Blondynka 3

Blondynka 3W sobotę rano zadzwoniła Monika.
- Witaj, przystojniaku. Powiedz mi, czy zaproszenie na dzisiejszą imprezę jest nadal aktualne?
- Oczywiście, a dlaczego pytasz?  
- Ponieważ chcę wiedzieć, czy możesz zabrać ze sobą dwie osoby towarzyszące. Barbara też pragnie się zabawić.
- Nie widzę problemu. Mój przyjaciel bardzo lubi młode, atrakcyjne kobiety. Bądźcie gotowe wieczorem, przyjadę po was.

Zgodnie z umową, wieczorem zjawiłem się w ulubionym gniazdku. Dziewczyny wyglądały rewelacyjnie. Monika ubrała sukienkę z odkrytymi ramionami i głębokim dekoltem, którą wspólnie zakupiliśmy w Galerii. Barbara prezentowała się bosko w krótkiej, błękitnej sukience na ramiączkach. Obie miały rozpuszczone długie włosy, na stopach wysokie szpilki. Staranny makijaż dodawał im blasku. Pocałowałem je na przywitanie i pojechaliśmy do domu przyjaciela.
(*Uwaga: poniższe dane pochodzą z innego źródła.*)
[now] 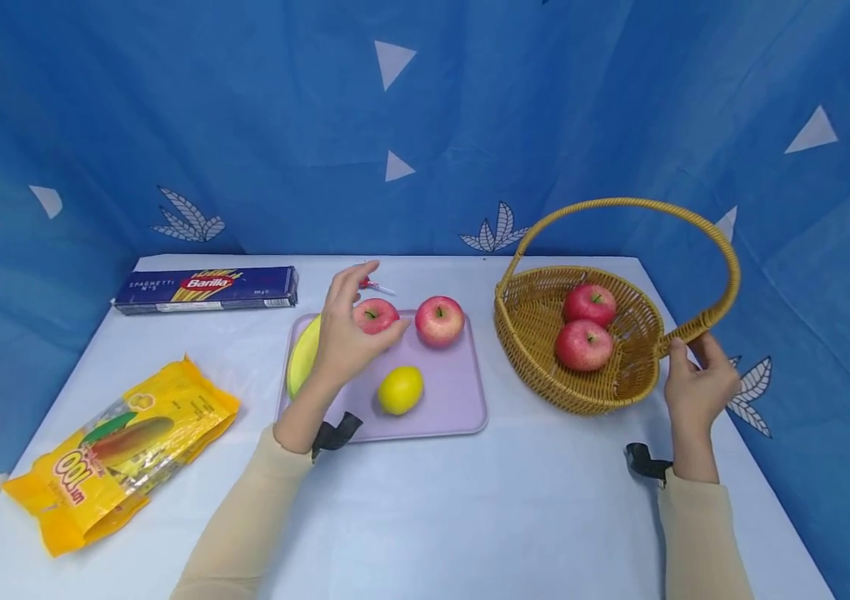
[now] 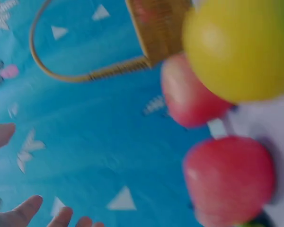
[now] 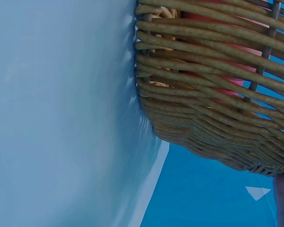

Na miejscu zebrało się sporo osób. Większość panów przyszła w towarzystwie młodych, seksownych partnerek. Szampan i wódeczka lały się strumieniami. Usiedliśmy razem. Dziewczyny piły szampana i komentowały kreacje obecnych na imprezie kobiet. Po pierwszej butelce nieco się wstawiły i postanowiły rozruszać towarzystwo. Przeszły na środek salonu i zaczęły tańczyć. Zdecydowanie był to taniec erotyczny.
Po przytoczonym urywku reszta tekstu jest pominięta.